Each line from the first down to the one containing "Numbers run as" should be returned exactly as it appears below.

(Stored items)
+ + + + + + +

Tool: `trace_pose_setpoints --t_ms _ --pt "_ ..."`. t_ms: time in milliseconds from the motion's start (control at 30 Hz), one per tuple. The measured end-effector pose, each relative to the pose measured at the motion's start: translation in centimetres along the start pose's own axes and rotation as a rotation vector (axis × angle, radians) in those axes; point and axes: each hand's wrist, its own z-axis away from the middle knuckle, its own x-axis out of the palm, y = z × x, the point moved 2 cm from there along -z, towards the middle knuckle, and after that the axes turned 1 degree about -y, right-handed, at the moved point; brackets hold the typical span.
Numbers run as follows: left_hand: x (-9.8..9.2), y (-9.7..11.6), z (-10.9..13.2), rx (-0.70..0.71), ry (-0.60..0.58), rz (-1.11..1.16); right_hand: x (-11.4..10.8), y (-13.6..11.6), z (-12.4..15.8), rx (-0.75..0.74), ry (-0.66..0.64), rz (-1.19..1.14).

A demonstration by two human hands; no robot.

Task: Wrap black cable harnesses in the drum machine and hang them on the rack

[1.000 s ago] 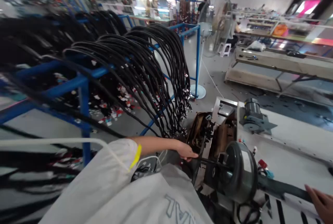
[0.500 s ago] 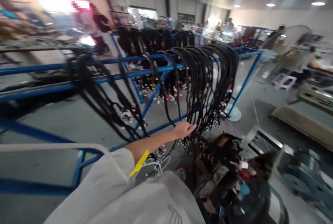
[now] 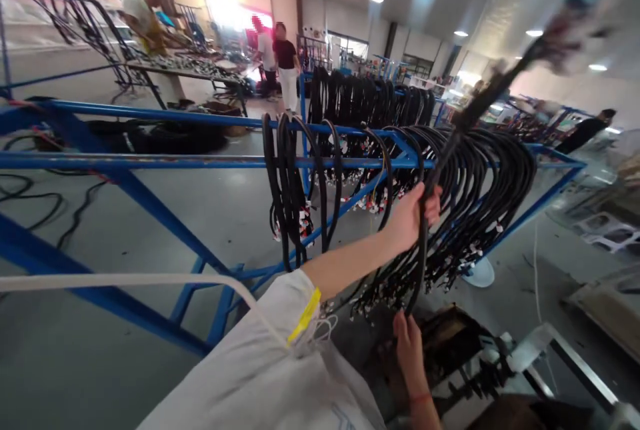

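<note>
My left hand (image 3: 413, 217) squeezes the long black cable (image 3: 467, 117); it points up and right. My right hand (image 3: 409, 350) is at its bottom, grip unclear.

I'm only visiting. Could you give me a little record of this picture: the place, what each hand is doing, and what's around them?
Place: large workshop hall with a blue rack
Left hand: held high, closed around a black cable
Right hand: lower down, at the cable's bottom end; grip unclear
Cable: slants up to the right, top end blurred
On the rack: many black cable loops hung over the bars
Background: other people standing far off
</note>
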Motion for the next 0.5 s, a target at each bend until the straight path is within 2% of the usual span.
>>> trace_pose_setpoints --t_ms 67,133,200,233,267,300,333,367,400,467,500 --pt "-1.2 4.8 -0.4 0.185 0.116 -0.010 0.5 -3.6 -4.9 -0.033 -0.040 0.050" --pt "-3.7 7.6 1.1 0.283 0.204 -0.088 -0.1 -8.6 -10.8 -0.110 -0.062 0.116" --pt "-6.7 8.3 3.7 0.248 0.235 -0.209 -0.9 -14.1 -16.3 -0.210 0.006 0.237" --pt "-8.3 8.2 5.2 0.206 0.239 -0.272 -1.1 -16.8 -18.3 -0.309 0.112 0.321" --pt "-9.7 8.0 6.5 0.175 0.248 -0.326 -1.0 -19.3 -19.9 -0.422 0.276 0.380" --pt "-10.9 7.8 7.8 0.146 0.249 -0.375 -0.4 -21.3 -20.9 -0.502 0.367 0.414" --pt "-11.8 7.7 8.8 0.120 0.249 -0.416 0.8 -22.9 -21.5 -0.548 0.369 0.421" --pt "-12.6 7.7 9.5 0.095 0.245 -0.450 2.3 -24.0 -21.8 -0.554 0.287 0.393" --pt "-13.1 7.8 10.0 0.073 0.237 -0.481 4.2 -24.7 -21.8 -0.520 0.135 0.331" --pt "-13.6 8.3 10.4 0.053 0.221 -0.540 8.1 -25.0 -21.2 -0.379 -0.161 0.112" --pt "-13.8 8.5 10.4 0.062 0.218 -0.571 9.7 -24.7 -20.5 -0.302 -0.227 -0.027"
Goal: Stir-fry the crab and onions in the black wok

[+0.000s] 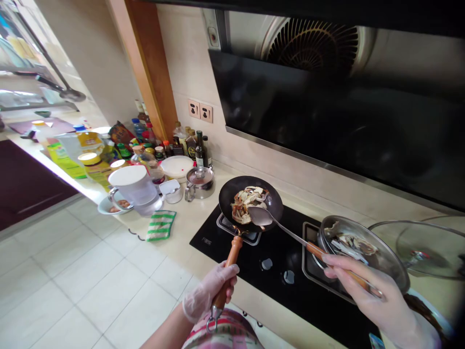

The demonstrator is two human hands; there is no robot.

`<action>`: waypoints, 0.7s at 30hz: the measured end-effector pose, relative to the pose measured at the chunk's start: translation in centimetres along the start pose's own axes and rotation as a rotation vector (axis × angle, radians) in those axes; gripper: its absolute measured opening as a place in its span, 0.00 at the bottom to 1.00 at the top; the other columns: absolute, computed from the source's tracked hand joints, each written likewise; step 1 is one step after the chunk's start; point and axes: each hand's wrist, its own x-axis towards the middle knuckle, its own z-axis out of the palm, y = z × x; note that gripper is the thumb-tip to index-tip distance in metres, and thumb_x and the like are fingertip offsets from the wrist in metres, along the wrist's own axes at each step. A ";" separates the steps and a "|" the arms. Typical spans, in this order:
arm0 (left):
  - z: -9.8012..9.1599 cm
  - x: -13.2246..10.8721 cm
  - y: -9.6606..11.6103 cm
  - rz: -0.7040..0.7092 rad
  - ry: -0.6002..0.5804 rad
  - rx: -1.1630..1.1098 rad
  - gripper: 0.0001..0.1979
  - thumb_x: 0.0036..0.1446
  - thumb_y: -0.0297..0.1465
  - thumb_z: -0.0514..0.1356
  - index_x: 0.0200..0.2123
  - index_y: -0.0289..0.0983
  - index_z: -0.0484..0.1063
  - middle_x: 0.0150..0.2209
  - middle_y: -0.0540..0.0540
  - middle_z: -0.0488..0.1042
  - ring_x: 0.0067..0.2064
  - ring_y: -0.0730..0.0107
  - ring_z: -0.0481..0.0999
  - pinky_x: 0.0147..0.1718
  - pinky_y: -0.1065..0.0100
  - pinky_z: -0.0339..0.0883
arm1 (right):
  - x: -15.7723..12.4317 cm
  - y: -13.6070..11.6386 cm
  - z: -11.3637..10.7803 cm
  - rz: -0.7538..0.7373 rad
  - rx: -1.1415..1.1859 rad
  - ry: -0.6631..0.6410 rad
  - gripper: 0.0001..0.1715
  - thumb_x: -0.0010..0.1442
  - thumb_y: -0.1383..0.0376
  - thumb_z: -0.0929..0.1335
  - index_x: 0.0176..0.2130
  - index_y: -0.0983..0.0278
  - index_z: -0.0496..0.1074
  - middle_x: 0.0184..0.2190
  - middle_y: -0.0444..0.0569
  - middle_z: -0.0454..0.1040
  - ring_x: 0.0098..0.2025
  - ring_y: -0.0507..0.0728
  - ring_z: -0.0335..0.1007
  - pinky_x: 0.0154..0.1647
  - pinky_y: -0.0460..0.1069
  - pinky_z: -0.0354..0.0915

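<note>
A black frying pan (228, 195) with sliced food sits on the left burner of the black hob (276, 281). My left hand (209, 292), in a thin clear glove, is closed round the pan's wooden handle (231, 257). My right hand (370, 291) grips the wooden end of a long metal spatula (260, 216), whose blade rests in the pan on the food. A steel bowl (390, 269) holding more sliced food stands on the right burner, just behind my right hand.
A glass lid (432, 245) lies right of the bowl. Left of the hob are a small lidded steel pot (199, 182), a white cup (171, 191), a white-lidded jug (135, 190), a green striped cloth (160, 225) and several bottles (199, 148). An extractor hood (327, 97) hangs above.
</note>
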 end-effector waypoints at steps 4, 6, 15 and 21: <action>-0.2 0.1 -0.1 -0.007 0.007 -0.017 0.17 0.50 0.42 0.63 0.29 0.42 0.58 0.19 0.58 0.65 0.15 0.81 0.60 0.12 0.75 0.55 | 1.1 0.3 1.3 -0.039 -0.046 -0.077 0.14 0.63 0.64 0.67 0.48 0.55 0.77 0.41 0.46 0.82 0.37 0.56 0.81 0.41 0.46 0.77; -0.2 0.3 -0.2 -0.008 0.003 -0.024 0.18 0.49 0.43 0.64 0.29 0.42 0.58 0.19 0.58 0.65 0.15 0.81 0.60 0.12 0.75 0.55 | 1.8 0.8 1.7 -0.051 -0.076 -0.080 0.13 0.63 0.64 0.67 0.47 0.56 0.77 0.42 0.46 0.82 0.39 0.56 0.80 0.43 0.47 0.76; 0.0 0.2 0.0 -0.019 0.000 -0.056 0.21 0.45 0.43 0.66 0.30 0.42 0.57 0.18 0.59 0.65 0.14 0.81 0.60 0.12 0.76 0.55 | 2.0 2.2 1.1 -0.019 -0.045 0.097 0.13 0.64 0.65 0.68 0.49 0.55 0.75 0.42 0.45 0.81 0.37 0.54 0.81 0.43 0.46 0.75; 0.1 0.0 0.3 -0.016 0.005 -0.046 0.20 0.45 0.43 0.66 0.30 0.42 0.56 0.19 0.59 0.65 0.14 0.81 0.60 0.12 0.76 0.57 | 2.0 3.3 2.8 -0.026 -0.058 0.079 0.13 0.64 0.65 0.68 0.48 0.55 0.74 0.44 0.45 0.81 0.37 0.53 0.81 0.45 0.45 0.74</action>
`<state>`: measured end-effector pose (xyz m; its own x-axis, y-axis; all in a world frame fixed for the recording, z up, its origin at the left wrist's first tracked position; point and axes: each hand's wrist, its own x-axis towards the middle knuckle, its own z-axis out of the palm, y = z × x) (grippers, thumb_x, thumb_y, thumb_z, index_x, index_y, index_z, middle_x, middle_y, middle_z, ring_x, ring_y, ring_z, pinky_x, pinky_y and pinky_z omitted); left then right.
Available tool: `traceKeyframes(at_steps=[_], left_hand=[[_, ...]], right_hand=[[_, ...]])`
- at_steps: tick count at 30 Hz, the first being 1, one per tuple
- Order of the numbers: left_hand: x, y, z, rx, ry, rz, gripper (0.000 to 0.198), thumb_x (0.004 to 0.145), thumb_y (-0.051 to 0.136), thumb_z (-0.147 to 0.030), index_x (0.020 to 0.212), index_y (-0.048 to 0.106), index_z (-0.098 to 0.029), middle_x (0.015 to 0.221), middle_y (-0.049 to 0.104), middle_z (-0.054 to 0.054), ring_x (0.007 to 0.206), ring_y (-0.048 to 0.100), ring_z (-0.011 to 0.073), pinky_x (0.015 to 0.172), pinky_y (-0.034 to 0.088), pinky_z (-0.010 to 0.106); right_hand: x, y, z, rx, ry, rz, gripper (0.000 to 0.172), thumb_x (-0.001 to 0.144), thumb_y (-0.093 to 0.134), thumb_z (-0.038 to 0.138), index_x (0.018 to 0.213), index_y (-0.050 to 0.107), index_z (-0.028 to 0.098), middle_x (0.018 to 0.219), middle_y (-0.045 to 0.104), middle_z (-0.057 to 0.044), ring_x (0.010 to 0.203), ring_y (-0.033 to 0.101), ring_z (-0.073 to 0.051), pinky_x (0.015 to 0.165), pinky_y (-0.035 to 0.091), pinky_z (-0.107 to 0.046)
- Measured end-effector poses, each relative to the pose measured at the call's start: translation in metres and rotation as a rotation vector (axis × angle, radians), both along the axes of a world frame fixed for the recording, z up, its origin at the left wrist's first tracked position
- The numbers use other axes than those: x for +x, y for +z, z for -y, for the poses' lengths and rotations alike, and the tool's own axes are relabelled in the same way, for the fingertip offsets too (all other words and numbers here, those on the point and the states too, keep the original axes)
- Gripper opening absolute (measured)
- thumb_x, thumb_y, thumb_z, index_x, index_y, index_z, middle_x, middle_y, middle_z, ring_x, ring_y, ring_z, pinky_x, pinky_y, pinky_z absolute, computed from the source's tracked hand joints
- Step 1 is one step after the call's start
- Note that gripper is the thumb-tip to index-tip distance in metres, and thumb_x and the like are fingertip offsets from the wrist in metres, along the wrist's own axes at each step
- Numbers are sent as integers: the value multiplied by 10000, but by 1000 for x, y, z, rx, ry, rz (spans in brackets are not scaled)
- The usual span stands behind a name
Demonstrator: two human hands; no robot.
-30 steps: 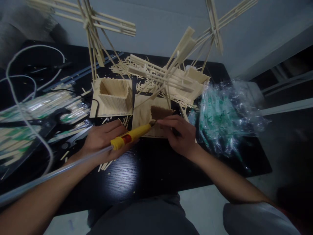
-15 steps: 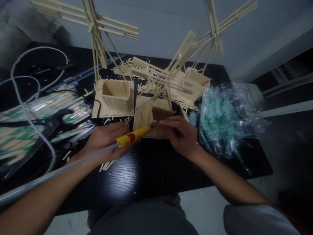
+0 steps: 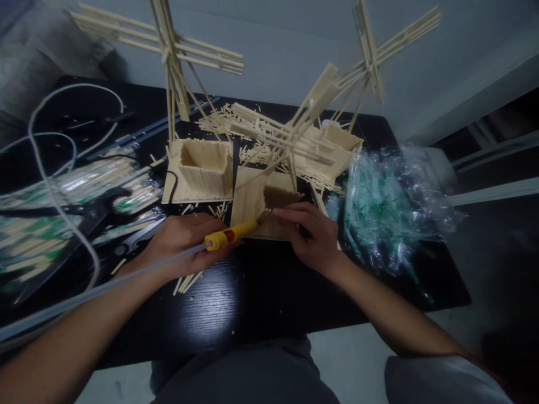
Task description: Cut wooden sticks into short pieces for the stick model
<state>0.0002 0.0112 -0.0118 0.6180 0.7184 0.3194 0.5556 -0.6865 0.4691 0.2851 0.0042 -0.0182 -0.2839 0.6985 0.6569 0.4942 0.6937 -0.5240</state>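
My left hand (image 3: 179, 244) is closed around a yellow pen-shaped glue gun (image 3: 231, 233) with a long clear glue stick trailing back over my forearm. Its metal tip touches the front of a small open box of wooden sticks (image 3: 278, 197) standing on a stick-built base plate (image 3: 248, 205). My right hand (image 3: 311, 235) rests on that plate just right of the tip, fingers curled and pinched against the box's front wall. What the fingertips hold, if anything, is too small to see.
A second stick box on its plate (image 3: 202, 168) stands to the left. Tall stick frames (image 3: 177, 67) rise behind, amid a pile of loose sticks (image 3: 286, 140). Scissors (image 3: 92, 210), chopstick packs, white cables lie left; crumpled clear wrappers (image 3: 387, 202) lie right on the black table.
The view has shifted slightly. My left hand and the glue gun have edged a little right and up toward the box; my right hand stays against the box.
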Motion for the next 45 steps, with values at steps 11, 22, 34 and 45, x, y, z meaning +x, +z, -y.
traceKeyframes(at_steps=[11,22,34,45], left_hand=[[-6,2,1,86,-5,-17,125,987,624,-345,905,626,-251,744,682,-18,636,656,138,581,474,278],[-2,6,3,208,-48,156,84,938,664,-252,995,603,-263,751,709,-19,613,668,140,566,508,276],[0,9,4,46,92,151,287,963,631,-425,783,636,-201,677,673,23,592,658,160,550,472,262],[0,-2,6,-53,158,117,415,917,644,-584,755,647,-202,680,661,9,587,620,133,545,392,243]], right_hand=[[0,3,0,2,18,21,332,977,581,57,1204,721,255,1025,750,-49,922,739,-159,806,637,-286],[-2,1,0,-27,18,31,315,974,631,95,1246,688,244,1037,753,-69,927,742,-175,818,649,-304],[-2,-1,0,7,-22,159,309,1012,571,145,1284,663,260,1091,753,-78,950,759,-186,806,655,-294],[-2,8,0,140,-69,373,252,1068,463,273,1212,660,211,1019,760,-110,812,784,-201,632,626,-265]])
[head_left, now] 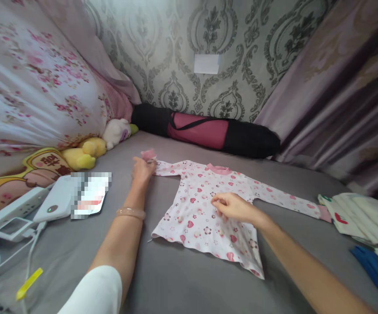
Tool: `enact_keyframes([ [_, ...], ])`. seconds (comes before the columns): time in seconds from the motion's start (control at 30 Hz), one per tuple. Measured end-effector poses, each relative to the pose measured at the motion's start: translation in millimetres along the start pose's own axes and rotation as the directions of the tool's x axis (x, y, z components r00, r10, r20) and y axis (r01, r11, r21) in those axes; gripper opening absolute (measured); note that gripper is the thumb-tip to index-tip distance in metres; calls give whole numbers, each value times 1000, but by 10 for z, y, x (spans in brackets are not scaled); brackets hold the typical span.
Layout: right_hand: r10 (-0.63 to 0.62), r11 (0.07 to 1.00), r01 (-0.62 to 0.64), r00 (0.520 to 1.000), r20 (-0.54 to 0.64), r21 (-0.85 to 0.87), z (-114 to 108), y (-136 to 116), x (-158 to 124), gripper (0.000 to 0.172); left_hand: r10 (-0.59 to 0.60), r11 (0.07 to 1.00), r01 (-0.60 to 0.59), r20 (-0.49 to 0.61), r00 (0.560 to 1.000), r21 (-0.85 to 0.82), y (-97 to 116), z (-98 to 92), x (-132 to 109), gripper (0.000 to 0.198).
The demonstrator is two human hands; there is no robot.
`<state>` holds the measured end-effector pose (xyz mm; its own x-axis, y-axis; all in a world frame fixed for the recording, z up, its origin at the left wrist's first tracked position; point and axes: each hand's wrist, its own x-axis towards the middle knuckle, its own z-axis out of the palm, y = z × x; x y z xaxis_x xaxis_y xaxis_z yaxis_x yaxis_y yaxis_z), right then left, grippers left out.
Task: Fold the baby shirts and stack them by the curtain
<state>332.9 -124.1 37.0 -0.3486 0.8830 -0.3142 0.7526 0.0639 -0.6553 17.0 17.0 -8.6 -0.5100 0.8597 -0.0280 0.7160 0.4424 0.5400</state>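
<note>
A child's long-sleeved shirt, white with pink hearts and flowers, lies spread on the grey sheet with its pink collar away from me. My left hand is closed on the pink cuff of the left-hand sleeve, lifting that end a little off the sheet. Over the middle of the shirt hovers my right hand, its fingers curled with thumb and fingertips close together. No cloth shows pinched in it, though the fingertips are partly hidden. The right-hand sleeve stretches out flat toward the folded clothes.
Folded pale clothes and a blue garment lie at right. A long black and maroon bag rests along the wall. To the left are a power strip, a white power bank, a phone, cables and plush toys.
</note>
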Motion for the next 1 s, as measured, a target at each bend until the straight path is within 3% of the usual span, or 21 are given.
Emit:
enact_keyframes([
  [0.13,-101,984,61,966,-237,-169,-83,-40,738,24,86,994,-86,10,996,73,-94,89,129,45],
  [0.2,-112,971,29,930,-350,-236,-107,-87,1101,26,142,989,-141,0,990,32,-131,120,202,32],
  [0.3,-41,958,-91,895,-444,-272,-131,-190,1537,34,164,968,-174,-68,984,-179,-145,128,306,27],
  [0.4,10,941,-146,914,-405,-307,-143,-278,1815,37,56,837,-56,-16,998,-544,-116,69,376,35],
  [0.53,7,928,-133,940,-340,-347,-142,-301,2030,31,-4,488,143,162,987,-861,-84,-67,404,35],
  [0.73,27,922,-142,951,-307,-361,-118,-228,2199,25,52,81,278,283,958,-957,-59,-182,371,30],
  [0.9,47,919,-176,937,-347,-351,-42,-223,2189,21,52,-19,322,320,946,-947,-58,-187,392,26],
  [1.0,43,920,-196,911,-411,-340,64,-245,2151,23,-70,3,319,318,946,-948,-98,-151,446,22],
])
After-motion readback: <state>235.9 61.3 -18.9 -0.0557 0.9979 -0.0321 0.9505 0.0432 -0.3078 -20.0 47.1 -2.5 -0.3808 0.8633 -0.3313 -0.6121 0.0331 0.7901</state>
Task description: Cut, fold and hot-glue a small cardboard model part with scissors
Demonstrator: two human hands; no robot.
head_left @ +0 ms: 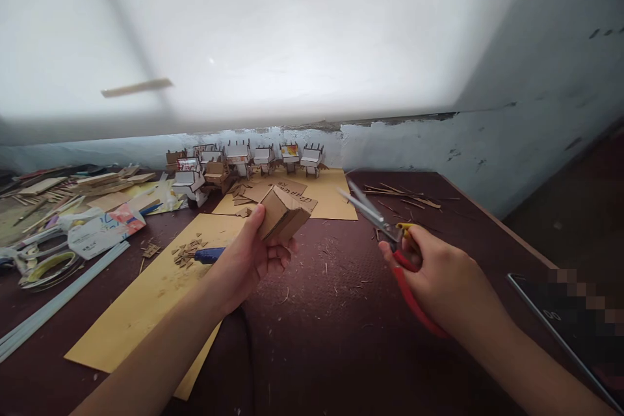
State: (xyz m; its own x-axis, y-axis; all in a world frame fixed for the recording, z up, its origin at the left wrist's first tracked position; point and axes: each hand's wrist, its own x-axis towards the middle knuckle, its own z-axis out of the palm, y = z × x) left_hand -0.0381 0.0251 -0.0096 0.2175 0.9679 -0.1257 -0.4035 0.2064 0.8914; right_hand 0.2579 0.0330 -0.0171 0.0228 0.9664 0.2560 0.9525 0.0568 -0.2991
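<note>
Between the thumb and fingers of my left hand (256,257) is a folded piece of cardboard (283,213), raised over the table. My right hand (441,273) grips scissors (407,260) with red and yellow handles; their blades are parted and point up and to the left, apart from the cardboard. A blue-handled tool (209,255) lies behind my left wrist, partly hidden by it. Small cardboard scraps (188,250) are heaped beside that tool on a yellow sheet (141,312).
Several small cardboard models (238,159) stand along the back wall. Thin sticks (402,194) lie at the back right. At left are rolls of tape (51,270), white strips (63,299) and wood pieces (97,180). A phone-like dark device (560,331) sits at the right edge.
</note>
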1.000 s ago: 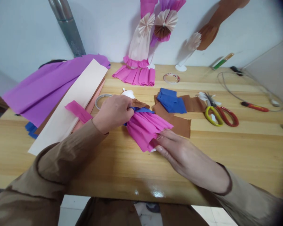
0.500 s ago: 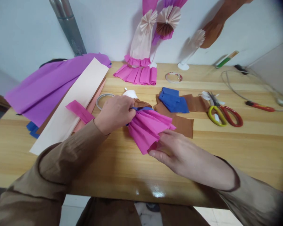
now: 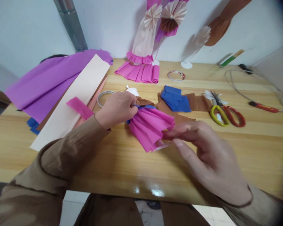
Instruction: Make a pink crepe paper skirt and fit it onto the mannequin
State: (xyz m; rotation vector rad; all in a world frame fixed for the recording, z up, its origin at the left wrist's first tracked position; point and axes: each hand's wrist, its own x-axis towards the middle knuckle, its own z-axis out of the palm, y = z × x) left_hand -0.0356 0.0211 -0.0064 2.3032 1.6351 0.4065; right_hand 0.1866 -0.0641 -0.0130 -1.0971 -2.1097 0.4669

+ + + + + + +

### RESULT BELOW:
Tool: `trace_pose_setpoints --t_ms _ --pt "_ ..."`. t_ms: time in milliseconds from the motion's start (control at 30 Hz), one per tuple. The measured end-effector pose, each relative to the pose measured at the motion's start: translation in centimetres along the start pose's own axes and rotation as a rotation vector (axis × angle, radians) in those axes; point and axes: each hand's wrist, its own z-axis away from the middle knuckle, its own x-axis out of the palm, y = z × x, the point moved 2 cm from there along -z, towards the middle knuckle, and after that the axes turned 1 degree about -y, right-handed, at the moved point; brackets hold the typical span.
Numbers run as follows: left_hand: x (-9.8..9.2), y (-9.7..11.6), z (-10.9..13.2), rx (-0.70..0.71), ry (-0.60..0.58), rz (-1.11..1.16); right_hand: x (-11.4..10.8), y (-13.6..11.6), z (-12.4..15.8), rx (-0.75..0.74), ry (-0.66..0.64), rz (-1.19..1.14).

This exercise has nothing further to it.